Palermo – Svolta nelle indagini sulla sparatoria avvenuta quattro giorni fa nel quartiere Montepellegrino a Palermo. La Procura, sotto il coordinamento di Maurizio de Lucia, ha disposto il fermo di tre giovani – Giovanni Gioè (20 anni), Salvatore Gioè (21 anni) e Rosario Sposito (35 anni) accusati del tentato omicidio di Danilo D’Ignoti. La vittima, colpita da colpi di arma da fuoco, è attualmente dichiarata fuori pericolo.

La ricostruzione dei fatti è stata possibile grazie al lavoro della Squadra Mobile, che ha incrociato le testimonianze con le immagini dei circuiti di sorveglianza della zona. Rosario Sposito e Giovanni Gioè sono giunti in via Montalbo a bordo di una motocicletta.

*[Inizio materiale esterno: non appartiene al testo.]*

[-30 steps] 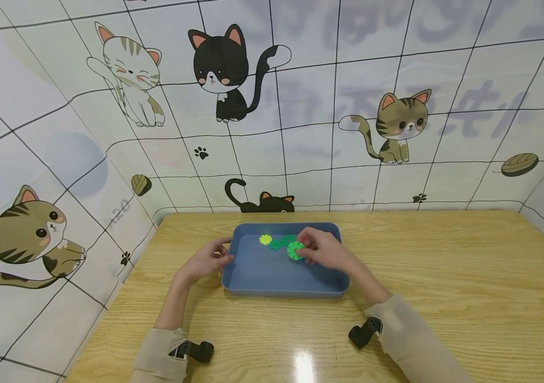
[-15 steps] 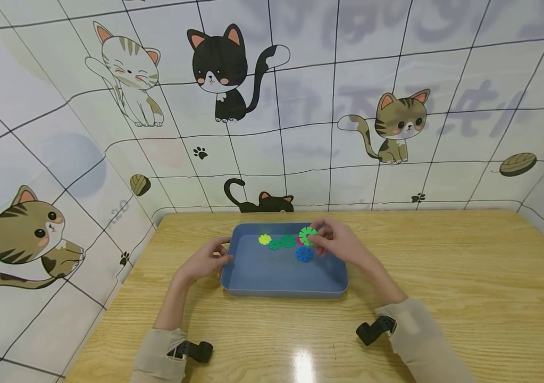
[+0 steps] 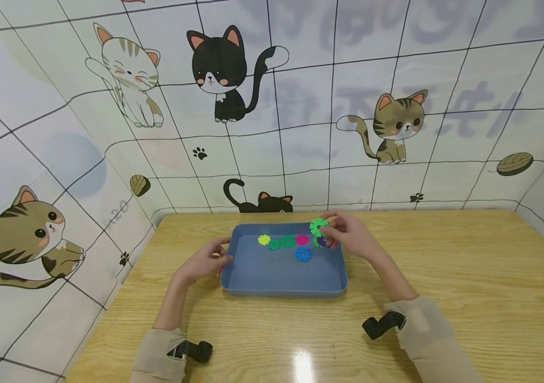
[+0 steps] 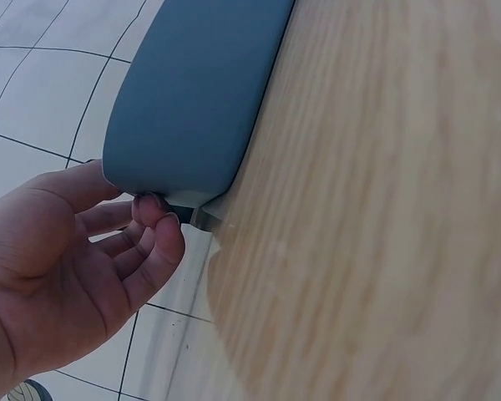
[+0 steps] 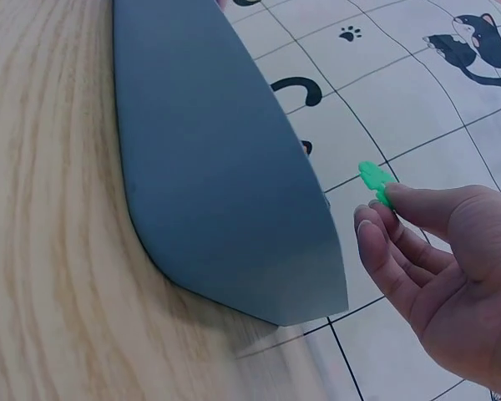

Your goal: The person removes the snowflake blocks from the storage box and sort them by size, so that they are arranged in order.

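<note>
From the head view: the right hand (image 3: 352, 234) has slid rightward over the last half second, still pinching the light green disc (image 3: 318, 227), now up by the far right corner of the tray (image 3: 272, 274). The pink disc (image 3: 302, 240), partly covered before, shows whole; a purple disc (image 3: 321, 241) has come into sight, though the hand and its disc hide part of it. The blue disc (image 3: 303, 254), yellow disc (image 3: 264, 240) and two green discs (image 3: 287, 241) lie unmoved in the tray. The left hand (image 3: 207, 259) stays at the left end; there's table (image 3: 425, 266) beneath, cats (image 3: 219, 64) on the wall (image 3: 310, 159) behind. Left wrist: that hand grips the tray's end, fingers curled. Right wrist: thumb and fingertip squeeze the light green disc, clear of the rim; the tray's side blocks what lies inside.
</note>
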A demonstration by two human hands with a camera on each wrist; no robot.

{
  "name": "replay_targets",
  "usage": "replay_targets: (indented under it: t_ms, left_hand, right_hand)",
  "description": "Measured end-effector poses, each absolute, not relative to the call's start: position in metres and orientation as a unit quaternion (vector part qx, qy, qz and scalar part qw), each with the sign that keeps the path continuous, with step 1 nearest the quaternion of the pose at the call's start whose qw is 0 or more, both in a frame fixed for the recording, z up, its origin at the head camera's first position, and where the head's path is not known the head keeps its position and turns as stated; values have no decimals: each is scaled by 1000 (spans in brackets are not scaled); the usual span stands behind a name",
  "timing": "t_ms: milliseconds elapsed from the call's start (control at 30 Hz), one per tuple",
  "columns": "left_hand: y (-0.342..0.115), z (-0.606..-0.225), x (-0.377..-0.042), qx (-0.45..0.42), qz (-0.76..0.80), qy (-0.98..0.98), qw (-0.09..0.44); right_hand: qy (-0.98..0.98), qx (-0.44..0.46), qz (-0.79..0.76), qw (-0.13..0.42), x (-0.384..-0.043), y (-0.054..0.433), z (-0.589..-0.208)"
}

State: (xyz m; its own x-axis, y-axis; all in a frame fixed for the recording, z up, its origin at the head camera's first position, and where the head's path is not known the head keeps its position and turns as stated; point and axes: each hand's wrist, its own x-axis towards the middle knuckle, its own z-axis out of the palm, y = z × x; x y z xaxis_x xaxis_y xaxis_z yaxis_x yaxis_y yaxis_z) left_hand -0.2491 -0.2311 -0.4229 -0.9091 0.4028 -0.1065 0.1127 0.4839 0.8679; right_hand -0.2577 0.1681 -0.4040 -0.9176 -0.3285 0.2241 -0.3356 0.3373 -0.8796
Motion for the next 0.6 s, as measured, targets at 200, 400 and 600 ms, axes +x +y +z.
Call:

Una volta individuata la vittima, che si trovava in compagnia di un amico, gli aggressori hanno dato inizio all’azione. Le telecamere hanno ripreso i due inseguire a piedi D’Ignoti, che tentava la fuga tra la gente. Durante la corsa sono stati esplosi diversi colpi: D’Ignoti è stato raggiunto alla coscia, mentre una passante, estranea ai fatti, è rimasta accidentalmente ferita. All’aggressione avrebbe preso parte attiva anche il 21enne Salvatore Gioè.

Gli inquirenti ritengono che il tentato omicidio sia maturato nell’ambiente dello spaccio di sostanze stupefacenti. Il movente sarebbe riconducibile a un debito di droga non saldato dalla vittima nei confronti dei suoi aggressori.